Other players such as Nick Paul, Connor Brown, Nikita Zaitsev, Artem Zub, Erik Brannstrom and Victor Mete all seemed to respond well to his approach. Paul has become an everyday player who can move up and down the lineup. Brown was a constant threat to score in all situations and he showed he can play with anyone. Zaitsev and Zub both solidified the right side of the defense which was a concern coming into the season. Brannstrom and Mete both responded well to the additional ice time. Mike Reilly found himself as the season progressed and ultimately fetched a decent return at the deadline. I don’t know how much impact Smith has on the goaltending. I thought he managed a complicated crease effectively and the Senators have a much better idea of what they have today than they did before the start of the season.

Game Management: B

When I watch the Senators play, I see coordination and execution and there was steady improvement in special teams as the year progressed. The message isn’t getting old yet. I suppose after 2 years, I would expect that to be the case.

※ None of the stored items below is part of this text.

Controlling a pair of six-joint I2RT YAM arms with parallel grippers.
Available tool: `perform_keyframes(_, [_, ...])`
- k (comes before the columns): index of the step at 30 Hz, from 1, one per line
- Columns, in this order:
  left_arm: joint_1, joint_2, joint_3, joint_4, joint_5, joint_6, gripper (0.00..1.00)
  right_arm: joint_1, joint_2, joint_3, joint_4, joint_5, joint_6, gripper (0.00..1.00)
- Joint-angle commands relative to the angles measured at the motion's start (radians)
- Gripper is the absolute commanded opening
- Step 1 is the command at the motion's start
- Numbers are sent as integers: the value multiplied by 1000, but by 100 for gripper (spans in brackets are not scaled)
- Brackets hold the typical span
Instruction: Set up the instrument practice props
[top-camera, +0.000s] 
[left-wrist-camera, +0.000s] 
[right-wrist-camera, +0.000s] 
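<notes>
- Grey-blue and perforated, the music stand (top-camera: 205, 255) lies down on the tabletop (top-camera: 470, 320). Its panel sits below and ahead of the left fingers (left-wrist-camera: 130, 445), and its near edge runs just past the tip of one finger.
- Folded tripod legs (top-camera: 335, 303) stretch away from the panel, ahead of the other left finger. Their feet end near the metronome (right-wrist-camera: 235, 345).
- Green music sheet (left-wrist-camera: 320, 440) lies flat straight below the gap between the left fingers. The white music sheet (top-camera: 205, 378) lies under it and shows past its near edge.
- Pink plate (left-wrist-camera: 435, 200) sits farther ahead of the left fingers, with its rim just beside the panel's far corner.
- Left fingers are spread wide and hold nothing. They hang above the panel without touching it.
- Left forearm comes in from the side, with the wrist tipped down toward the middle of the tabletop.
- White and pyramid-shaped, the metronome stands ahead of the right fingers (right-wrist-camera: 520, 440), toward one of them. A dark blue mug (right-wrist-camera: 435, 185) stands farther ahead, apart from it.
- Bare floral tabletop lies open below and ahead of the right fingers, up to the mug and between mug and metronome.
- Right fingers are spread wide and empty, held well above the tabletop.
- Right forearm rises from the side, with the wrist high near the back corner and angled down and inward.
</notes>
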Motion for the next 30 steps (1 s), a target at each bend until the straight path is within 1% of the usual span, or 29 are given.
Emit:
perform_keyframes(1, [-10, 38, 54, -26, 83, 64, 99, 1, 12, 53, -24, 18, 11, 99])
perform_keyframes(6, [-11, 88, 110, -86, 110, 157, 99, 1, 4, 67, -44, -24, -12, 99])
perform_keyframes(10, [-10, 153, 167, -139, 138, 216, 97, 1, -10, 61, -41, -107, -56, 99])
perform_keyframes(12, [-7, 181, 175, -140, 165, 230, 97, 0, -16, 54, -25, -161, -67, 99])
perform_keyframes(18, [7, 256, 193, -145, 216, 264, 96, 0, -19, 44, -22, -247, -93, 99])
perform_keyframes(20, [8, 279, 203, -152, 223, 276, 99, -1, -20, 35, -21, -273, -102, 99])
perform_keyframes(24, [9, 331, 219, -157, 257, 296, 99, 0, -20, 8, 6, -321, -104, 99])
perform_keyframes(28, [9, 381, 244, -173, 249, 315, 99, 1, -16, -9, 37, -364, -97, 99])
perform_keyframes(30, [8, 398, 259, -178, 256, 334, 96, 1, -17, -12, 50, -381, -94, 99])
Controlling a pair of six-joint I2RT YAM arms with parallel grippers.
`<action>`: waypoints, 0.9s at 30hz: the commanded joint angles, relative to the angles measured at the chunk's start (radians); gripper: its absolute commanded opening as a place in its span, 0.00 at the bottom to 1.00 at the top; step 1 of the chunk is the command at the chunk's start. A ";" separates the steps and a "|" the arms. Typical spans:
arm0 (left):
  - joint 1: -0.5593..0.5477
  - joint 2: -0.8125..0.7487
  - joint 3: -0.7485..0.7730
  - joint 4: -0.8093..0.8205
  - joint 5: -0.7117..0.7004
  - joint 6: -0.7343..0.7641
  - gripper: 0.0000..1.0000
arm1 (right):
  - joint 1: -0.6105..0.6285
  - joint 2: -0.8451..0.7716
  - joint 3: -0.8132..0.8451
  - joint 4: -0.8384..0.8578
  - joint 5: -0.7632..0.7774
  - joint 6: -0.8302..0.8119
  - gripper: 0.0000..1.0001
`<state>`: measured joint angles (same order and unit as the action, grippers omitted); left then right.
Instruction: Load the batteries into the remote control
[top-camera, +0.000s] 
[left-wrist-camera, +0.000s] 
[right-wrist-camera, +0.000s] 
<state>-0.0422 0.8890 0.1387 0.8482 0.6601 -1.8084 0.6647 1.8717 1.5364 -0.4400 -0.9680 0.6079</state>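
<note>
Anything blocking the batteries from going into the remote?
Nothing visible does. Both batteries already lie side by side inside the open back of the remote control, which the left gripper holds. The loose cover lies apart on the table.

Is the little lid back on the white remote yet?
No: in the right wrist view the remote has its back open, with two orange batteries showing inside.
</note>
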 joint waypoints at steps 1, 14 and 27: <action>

I see Thomas Chabot getting too much ice time to play at optimal pace. However, there wasn’t much choice early in the year. Hopefully, this will balance out with Zub being in the lineup opening night.

The right people appear to be playing the key situations and ice time has to be earned for the most part. Dadonov’s role diminished when production wasn’t there. Even his protégé, Josh Brown, found himself on the taxi squad for extended periods.

I can’t give a higher rating than this to a coach who couldn’t figure out a way to get 1 point from his lineup from the Edmonton Oilers despite 9 tries. I liked most of what I saw, however, it’s a coach’s responsibility to adapt and he and his staff did not adapt to the Oilers.

Lineup Decisions: C

My issue with Smith is his use of the lineup card. The Senators missed the playoffs by 8 points. Artem Zub didn’t play until game 9 of the season. Braydon Coburn and Josh Brown played ahead of Zub and Wolanin to begin the season. Paquette and Stepan were also in the lineup ahead of players like Colin White and players in Belleville like Formenton. Even Michael Haley dressed for some reason as a nuclear deterrent.

I am operating on the assumption that the head coach controls the lineup card. Perhaps that is misguided. Perhaps there is pressure to play the players recruited by the general manager. Perhaps there is also pressure to play players that are being shopped at the deadline. The closest Artem Anisimov came to a game after the trade deadline was as a goalie. He played several games leading up to the deadline. This is conjecture but it does suggest that managers have some influence.

For now, I have to assume that Smith owned the lineup card at the start of the year and it is clear that some mistakes were made. At the risk of being harsh, those decisions played a role in a missed playoff spot. Once the right players were playing, the Senators got the results.


Like his boss, Smith has one more year left on his contract and it is time to deliver a playoff team. I like him as a coach. I don’t like him as a GM. The players are playing for him and as long as that continues and we don’t bring in players who are beyond their best before date, this team should compete for a playoff spot whether it is a North division or the old alignment.

For now, the jury is still out on Pierre Dorion and DJ Smith. This is a show me year and Sens Nation needs some food on its plate. The team will be playing with expectations next year and that is a different dynamic. Part of what we saw down the stretch could be mistaken as Fool’s Gold. A team with nothing to play for has nothing to lose.

I am as curious as you all are. No playoffs, no extension for Smith. Dorion may not be on a tight rope if he signs all the RFAs and puts the pieces in place. As well, not a lot of people can work for Eugene Melnyk. One thing is for sure, Melnyk won’t suffer losing gladly. Playoffs or bust for both, I would suspect.